そんなみなもの下に雨達からの電波が届いたのは海底がうっすらと見え始めた頃である。
『おれの手に入れた情報では、船はそのあたりに沈んでいるはずだ。』
地上のノートパソコンからみなもの携帯電話を探知しナビをしている雨達は、曲がりなりにも元刑事の探偵というだけあってこういった探索にはわりと強い。
もっとも、人魚に変身し海に潜れるみなもと違って彼は生身の人間なので、深海まで同行する勇気がなかったというのが地上に残った一番の理由である。
「あった。きっとあれだわ。」
ほとんど闇に近い海の中を、携帯電話の液晶の明かりを頼りに周囲を見回していた”みなも”は、やがてそう呟いて海の底に巨体を横たえている船に近づいた。海の底では太陽の光が届かないはずなのに、何故かその船だけは墨のような水の中でよく見える。とりわけその船首はぼんやりと光さえ放っているようにみなもたちには思えた。その光は欠けたはずの船首像からあふれている。
少女のようにふっくらと柔らかな頬の線と繊細な長い髪を持つ人魚を象ったその船首像は、どこかみなもに似ていた。名のある職人が作り、その美しさから陸に打ち上げられたあとも人に愛され付喪神が宿ったというのも不思議な話ではない。それは今や完全な姿を取り戻し、ひび割れ一つない堂々としたたたずまいで二人のみなもを迎えた。
『何だか嬉しそうですね。』
喜びにあふれたほのかな光は、みなもの呟きに答えるように数度瞬いたあと、静かにその優しい明かりを落とした。
それから間もなく、地上に戻った”みなも”が最初に発したのは体が重い、という驚愕混じりの不平であった。
「体を動かすとそうなるんだよ。疲労ってやつさ。泳ぐと体力を使うし、腹も減っただろうから何か食べに行こうか。船首像も無事戻っていたみたいだからお祝いだ――お前さんは物を食ったこともないんだろう?」
「ないわ。でも先にこの体の重さ、何とかならないかしら。お腹のあたりから二つ折れになりそう。」
”みなも”はそう言って、みなもがインストールされたままの携帯電話を握った手を雨達の腕に回し、すがりついた。それに驚いたのはもちろん雨達と、携帯電話に憑いているみなもである。
『あの、それはやめた方が……。』
困ったように液晶画面を明滅させながらみなもが言い、きょとんとした顔で「どうして?」ともう一人の”みなも”が首をかしげる。
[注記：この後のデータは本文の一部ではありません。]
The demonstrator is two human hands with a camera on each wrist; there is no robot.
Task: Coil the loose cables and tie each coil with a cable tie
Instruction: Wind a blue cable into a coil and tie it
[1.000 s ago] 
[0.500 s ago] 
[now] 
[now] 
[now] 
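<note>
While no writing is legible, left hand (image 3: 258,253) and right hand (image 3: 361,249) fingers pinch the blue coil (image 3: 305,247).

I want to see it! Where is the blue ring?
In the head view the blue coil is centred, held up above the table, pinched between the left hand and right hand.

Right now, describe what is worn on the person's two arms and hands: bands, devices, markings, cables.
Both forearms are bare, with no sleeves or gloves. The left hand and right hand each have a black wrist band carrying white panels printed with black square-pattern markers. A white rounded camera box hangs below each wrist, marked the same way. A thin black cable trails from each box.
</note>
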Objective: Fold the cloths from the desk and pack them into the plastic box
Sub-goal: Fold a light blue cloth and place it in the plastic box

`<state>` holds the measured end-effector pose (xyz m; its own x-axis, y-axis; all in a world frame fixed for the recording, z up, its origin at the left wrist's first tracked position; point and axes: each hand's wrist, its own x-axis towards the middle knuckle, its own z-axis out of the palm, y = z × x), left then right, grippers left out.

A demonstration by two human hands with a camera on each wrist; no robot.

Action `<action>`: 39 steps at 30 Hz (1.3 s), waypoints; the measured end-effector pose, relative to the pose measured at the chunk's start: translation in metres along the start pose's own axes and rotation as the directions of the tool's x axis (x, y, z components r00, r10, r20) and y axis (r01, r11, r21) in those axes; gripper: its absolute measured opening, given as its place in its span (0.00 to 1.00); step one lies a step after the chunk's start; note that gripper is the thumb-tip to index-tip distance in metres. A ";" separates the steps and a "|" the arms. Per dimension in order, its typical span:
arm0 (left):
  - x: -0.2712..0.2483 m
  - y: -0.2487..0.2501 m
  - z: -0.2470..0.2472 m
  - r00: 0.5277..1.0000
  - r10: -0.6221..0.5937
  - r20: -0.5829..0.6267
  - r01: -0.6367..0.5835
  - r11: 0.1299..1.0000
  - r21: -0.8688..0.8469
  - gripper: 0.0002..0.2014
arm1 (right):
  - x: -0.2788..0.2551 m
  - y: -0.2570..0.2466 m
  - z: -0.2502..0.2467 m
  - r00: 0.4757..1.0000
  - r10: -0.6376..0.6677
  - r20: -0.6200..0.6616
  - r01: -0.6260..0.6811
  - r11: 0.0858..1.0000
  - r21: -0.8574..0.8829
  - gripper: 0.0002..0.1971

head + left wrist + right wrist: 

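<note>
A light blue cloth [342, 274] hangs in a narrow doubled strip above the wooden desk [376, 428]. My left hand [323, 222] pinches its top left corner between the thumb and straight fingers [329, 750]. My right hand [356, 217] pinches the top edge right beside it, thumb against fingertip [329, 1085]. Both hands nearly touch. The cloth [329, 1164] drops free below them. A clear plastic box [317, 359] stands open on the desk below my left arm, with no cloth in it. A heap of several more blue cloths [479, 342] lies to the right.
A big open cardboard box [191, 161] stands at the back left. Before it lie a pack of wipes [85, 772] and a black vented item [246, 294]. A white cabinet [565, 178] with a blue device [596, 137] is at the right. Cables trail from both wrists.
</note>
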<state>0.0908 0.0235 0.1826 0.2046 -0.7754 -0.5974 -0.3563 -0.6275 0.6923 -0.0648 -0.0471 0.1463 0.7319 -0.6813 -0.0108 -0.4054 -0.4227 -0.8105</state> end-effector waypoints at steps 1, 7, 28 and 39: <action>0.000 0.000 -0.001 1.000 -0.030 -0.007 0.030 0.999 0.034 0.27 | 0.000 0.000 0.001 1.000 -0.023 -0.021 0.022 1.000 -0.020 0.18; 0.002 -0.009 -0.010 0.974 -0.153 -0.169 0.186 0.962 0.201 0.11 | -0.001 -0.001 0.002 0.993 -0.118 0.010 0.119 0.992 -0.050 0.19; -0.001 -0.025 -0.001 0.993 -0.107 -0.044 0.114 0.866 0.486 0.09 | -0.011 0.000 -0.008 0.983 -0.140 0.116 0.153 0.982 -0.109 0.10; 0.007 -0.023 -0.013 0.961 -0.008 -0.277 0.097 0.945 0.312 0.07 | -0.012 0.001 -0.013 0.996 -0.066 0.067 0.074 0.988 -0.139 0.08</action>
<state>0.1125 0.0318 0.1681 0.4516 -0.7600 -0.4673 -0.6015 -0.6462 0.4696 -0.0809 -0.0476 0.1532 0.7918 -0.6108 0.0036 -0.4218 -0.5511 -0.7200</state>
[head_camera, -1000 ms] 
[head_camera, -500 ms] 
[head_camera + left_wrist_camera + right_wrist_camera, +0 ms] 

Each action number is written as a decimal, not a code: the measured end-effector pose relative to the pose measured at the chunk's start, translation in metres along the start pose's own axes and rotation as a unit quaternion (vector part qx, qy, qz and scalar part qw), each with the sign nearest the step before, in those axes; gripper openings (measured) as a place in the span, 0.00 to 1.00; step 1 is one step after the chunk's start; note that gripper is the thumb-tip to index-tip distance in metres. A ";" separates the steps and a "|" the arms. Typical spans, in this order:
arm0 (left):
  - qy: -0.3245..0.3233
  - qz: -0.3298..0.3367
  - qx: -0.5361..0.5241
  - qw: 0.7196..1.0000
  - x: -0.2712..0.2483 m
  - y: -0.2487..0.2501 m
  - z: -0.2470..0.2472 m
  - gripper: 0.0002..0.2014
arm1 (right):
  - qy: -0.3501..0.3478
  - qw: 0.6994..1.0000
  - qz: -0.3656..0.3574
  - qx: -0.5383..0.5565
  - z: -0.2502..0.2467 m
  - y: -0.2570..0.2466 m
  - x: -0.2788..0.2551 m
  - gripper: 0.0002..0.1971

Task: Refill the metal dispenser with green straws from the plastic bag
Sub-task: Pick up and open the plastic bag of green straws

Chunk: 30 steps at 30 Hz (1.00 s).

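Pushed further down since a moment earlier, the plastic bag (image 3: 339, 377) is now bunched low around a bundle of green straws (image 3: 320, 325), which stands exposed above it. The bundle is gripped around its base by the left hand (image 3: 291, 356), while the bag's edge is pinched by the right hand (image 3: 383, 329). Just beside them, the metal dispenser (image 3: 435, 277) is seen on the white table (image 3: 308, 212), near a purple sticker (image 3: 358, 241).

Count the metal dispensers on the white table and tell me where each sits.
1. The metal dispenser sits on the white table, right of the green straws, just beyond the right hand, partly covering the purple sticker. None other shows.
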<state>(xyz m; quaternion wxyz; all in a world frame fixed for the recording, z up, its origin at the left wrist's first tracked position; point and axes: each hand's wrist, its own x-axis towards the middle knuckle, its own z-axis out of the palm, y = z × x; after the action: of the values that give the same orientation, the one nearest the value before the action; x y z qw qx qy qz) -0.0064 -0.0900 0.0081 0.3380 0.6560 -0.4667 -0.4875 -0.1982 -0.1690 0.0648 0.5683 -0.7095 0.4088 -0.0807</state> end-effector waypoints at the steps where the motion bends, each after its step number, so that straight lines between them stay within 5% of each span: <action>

「おれは独身だから、嬢ちゃんみたいな歳の子供や恋人がいると思われるのはさすがに困る。」
雨達はそう言って腕を抜くと”みなも”を後部座席に追いやり、車を街へ移動させたが、食堂街に着く頃には”みなも”は疲れて眠ってしまっていたので必死に起こさなければならなかった。店に入ってからも注文がなかなか決まらず、料理が来たらその熱さや味に驚き、実に賑やかである。
「何だか本当に父親になったような気分だ。普段の嬢ちゃんがいかに立派に育ったかよく判るよ。」
雨達が言い、食卓の上にちょこんと乗せられた携帯電話の中でみなもが苦笑混じりに液晶の照明をぱちくりさせた。
「体があるのは楽しいけど、慣れるまでは大変だわ。」と言ってその後”みなも”があっさりと体を返してくれたのは、よほど疲れたからに違いない。
「言った通りだったでしょう?」
そう言って微笑むみなもが元に戻って良かったと、雨達は心の底から思った。